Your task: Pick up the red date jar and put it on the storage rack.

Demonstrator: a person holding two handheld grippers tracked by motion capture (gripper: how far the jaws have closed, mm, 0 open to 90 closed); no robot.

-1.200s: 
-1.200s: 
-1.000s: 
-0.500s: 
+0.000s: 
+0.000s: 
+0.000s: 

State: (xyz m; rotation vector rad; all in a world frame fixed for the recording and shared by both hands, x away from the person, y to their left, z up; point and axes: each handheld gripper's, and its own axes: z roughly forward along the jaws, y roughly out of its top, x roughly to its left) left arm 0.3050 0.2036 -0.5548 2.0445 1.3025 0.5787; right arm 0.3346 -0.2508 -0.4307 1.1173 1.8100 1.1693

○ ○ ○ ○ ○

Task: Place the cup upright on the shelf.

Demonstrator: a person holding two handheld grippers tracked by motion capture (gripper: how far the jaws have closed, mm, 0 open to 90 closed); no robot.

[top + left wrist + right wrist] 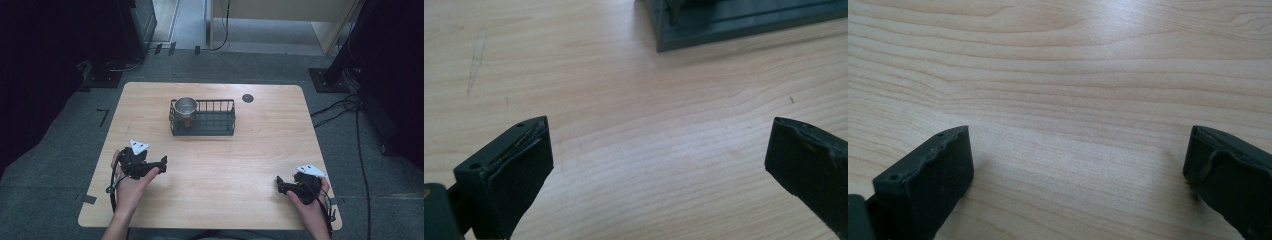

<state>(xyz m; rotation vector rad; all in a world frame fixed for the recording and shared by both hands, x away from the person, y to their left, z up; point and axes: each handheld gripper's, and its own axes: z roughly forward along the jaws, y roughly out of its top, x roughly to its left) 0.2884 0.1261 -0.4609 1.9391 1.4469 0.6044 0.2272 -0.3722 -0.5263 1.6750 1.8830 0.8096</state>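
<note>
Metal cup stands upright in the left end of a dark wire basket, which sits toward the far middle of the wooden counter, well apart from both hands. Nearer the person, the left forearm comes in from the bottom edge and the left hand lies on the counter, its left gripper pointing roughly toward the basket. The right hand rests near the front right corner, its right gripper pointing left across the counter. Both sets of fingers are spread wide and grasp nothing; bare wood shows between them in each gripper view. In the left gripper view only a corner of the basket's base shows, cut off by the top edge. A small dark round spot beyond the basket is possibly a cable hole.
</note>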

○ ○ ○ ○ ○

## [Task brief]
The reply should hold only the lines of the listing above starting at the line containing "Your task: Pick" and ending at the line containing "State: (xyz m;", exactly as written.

## [Answer box]
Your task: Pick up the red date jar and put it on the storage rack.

Demonstrator: a person holding two handheld grippers tracked by motion capture (gripper: how far the jaws have closed, mm, 0 open to 90 closed); no robot.

-1.200s: 
-1.200s: 
-1.000s: 
-0.500s: 
+0.000s: 
+0.000s: 
+0.000s: 

State: (xyz m; rotation vector rad; all in a world frame fixed for the recording and shared by both hands, x away from the person, y to their left, z up; point and axes: each handheld gripper's, and its own axes: z roughly forward along the jaws, y roughly out of its top, x roughly to its left) left arm 0.3050 0.2036 -0.5548 2.0445 1.3025 0.5787; right arm 0.3346 -0.2508 -0.4307 1.1173 1.8100 1.1693

This concludes the response to the exercise.